→ **Task brief**
Restate, word for word, the lines from the opening line of the data through the line containing "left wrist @", both included, and nothing else.

━━━━━━━━━━

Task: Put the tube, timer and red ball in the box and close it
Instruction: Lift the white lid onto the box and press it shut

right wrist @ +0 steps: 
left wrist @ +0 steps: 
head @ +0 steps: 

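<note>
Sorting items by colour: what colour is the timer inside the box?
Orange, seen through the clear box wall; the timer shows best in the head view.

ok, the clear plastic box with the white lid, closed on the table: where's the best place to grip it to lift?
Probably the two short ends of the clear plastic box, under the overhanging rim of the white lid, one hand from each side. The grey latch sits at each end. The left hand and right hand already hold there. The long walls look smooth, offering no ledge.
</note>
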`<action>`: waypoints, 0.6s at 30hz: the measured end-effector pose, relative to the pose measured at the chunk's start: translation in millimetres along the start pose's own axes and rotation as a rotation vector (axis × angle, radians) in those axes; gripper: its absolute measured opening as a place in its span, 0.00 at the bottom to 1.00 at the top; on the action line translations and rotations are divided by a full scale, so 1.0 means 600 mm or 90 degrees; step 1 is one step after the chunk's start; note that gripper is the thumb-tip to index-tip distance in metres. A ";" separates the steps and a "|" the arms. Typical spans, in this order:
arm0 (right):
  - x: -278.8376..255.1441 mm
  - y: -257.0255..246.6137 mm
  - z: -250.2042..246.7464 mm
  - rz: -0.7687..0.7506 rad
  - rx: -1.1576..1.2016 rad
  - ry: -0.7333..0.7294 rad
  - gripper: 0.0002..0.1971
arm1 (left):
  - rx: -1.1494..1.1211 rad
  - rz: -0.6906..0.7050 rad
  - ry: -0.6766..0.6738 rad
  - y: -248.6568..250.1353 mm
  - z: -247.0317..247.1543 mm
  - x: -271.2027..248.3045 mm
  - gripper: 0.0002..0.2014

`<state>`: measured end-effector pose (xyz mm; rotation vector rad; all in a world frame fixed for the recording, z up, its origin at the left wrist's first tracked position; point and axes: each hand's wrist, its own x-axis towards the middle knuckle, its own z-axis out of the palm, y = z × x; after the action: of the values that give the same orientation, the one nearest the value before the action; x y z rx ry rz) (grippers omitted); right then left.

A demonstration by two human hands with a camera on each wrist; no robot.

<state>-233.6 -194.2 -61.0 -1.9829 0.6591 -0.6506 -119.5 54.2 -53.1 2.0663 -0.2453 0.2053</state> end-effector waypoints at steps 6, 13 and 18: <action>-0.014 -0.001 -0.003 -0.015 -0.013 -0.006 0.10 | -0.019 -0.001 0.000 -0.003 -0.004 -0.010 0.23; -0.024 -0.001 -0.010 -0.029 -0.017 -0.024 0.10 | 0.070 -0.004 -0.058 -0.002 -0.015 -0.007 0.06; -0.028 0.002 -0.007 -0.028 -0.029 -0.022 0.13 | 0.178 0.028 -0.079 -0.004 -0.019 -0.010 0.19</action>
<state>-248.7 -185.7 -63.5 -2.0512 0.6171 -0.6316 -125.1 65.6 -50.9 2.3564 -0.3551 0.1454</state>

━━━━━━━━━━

→ **Exercise answer**
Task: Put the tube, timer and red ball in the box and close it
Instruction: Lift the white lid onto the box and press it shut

right wrist @ +0 steps: 
left wrist @ +0 steps: 

No additional response is needed to complete this exercise.